By Catherine Mulroney

Internationally noted theologian Gregory Baum, one of Canada’s last links to the Second Vatican Council and a former University of St. Michael’s College, Faculty of Theology professor, has died in Montreal at the age of 94.

“Gregory Baum was a major theologian, an interpreter of Catholic Social Teaching and papal documents, and a key communicator of the change of Vatican II, “explains Dr. Lee Cormie, a former Faculty colleague of Baum’s and a friend for 50 years.

Born in Berlin, Baum arrived in Canada in 1940, a refugee who then spent time in an internment camp in Quebec. He began teaching at the Faculty of Theology at St. Mike’s in 1960 but headed to Rome to serve as a peritus, or theological advisor, in the secretariat for Christian Unity at the Second Vatican Council,  which ran from 1962-1965.  During that time, Baum, the child of a Jewish mother and a Protestant father, entered the Catholic Church as a young adult. He contributed to the first draft of the ground breaking document entitled Nostre aetate, or The Declaration on the Relation of the Church with Non-Christian Religions.  He also was involved in the sessions that resulted in the documents Unitatis redintegratio (On Ecumenism) and Dignitatis humanae (On Religious Liberty), topics that were to fascinate him throughout his lengthy academic and publishing life.

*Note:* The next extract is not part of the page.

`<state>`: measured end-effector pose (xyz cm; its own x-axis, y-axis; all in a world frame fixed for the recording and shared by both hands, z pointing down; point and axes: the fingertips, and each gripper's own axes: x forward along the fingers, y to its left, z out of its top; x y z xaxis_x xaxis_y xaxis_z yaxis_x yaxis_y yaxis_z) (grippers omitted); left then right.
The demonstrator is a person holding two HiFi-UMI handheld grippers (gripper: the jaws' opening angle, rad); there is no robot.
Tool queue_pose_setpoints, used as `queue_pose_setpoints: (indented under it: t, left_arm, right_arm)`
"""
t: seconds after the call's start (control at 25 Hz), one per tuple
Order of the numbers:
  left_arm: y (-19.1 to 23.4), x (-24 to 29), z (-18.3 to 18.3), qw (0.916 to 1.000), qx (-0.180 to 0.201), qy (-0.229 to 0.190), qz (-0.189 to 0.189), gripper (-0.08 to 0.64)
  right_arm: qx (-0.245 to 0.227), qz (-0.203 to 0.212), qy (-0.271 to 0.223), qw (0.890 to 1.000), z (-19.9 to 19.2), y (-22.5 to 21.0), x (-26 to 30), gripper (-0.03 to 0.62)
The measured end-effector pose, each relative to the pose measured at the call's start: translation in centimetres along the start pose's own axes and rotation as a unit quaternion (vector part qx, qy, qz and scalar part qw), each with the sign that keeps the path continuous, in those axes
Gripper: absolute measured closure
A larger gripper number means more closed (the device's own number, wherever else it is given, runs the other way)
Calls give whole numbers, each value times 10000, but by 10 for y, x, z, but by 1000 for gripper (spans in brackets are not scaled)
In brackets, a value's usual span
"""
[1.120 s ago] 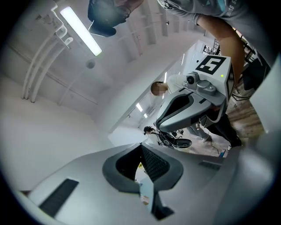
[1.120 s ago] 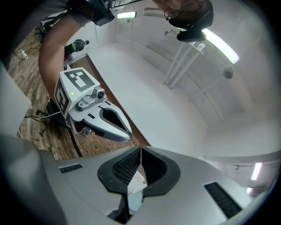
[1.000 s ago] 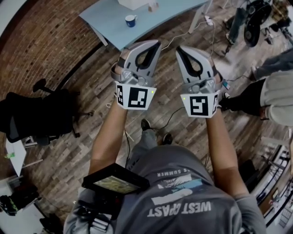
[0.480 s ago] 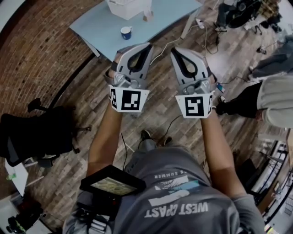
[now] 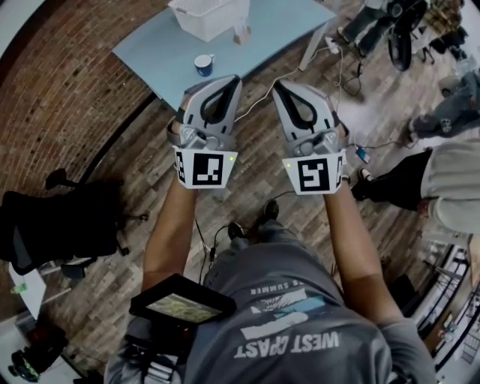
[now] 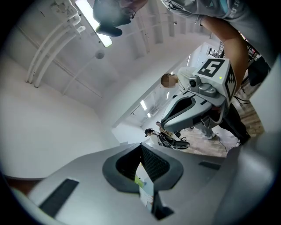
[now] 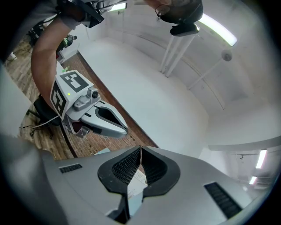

“Because he was an advisor to Vatican II he had an inside track on how much was changing; he was a leading light on what had happened at the Council and what it meant for the Church,”  notes Cormie, who team-taught a course with Baum at the Faculty on theology and the social science.

“He was a very big presence on campus,” engaged in countless lectures, conversations and teaching, Cormie recalls, adding that in the early 1970s,  Baum began to teach graduate courses in sociology and religious studies at the University of Toronto as well. It was at this time that Baum began to immerse himself in social justice issues, inspired by Catholic Social Teaching.

After moving to Montreal in 1986 to begin teaching at McGill University, Baum also became in important interpreter for those outside of Quebec regarding what was happening in the Church in Quebec in light of the Quiet Revolution, Cormie notes.

“He was also an unbelievably friendly and warm person, someone who carried on an ongoing conversation with an incredible number of friends,“ Cormie recalls.

Noting that Baum labelled himself a “conversationalist”, Cormie adds that the label “speaks to the renewal that came with Vatican II, making us a communication of people in conversation with each other.”

A prolific writer, Baum published books on topics ranging from the Church in Quebec and Muslim theologian Tariq Ramadan to critical theology and the signs of the times. He was also the founding editor of The Ecumenist, a Canadian periodical dedicated to theology, society and culture.

In 1990, when he was made an officer of the Order of Canada, his citation described him as “a guide and inspiration to generations of students of many different faiths and backgrounds.”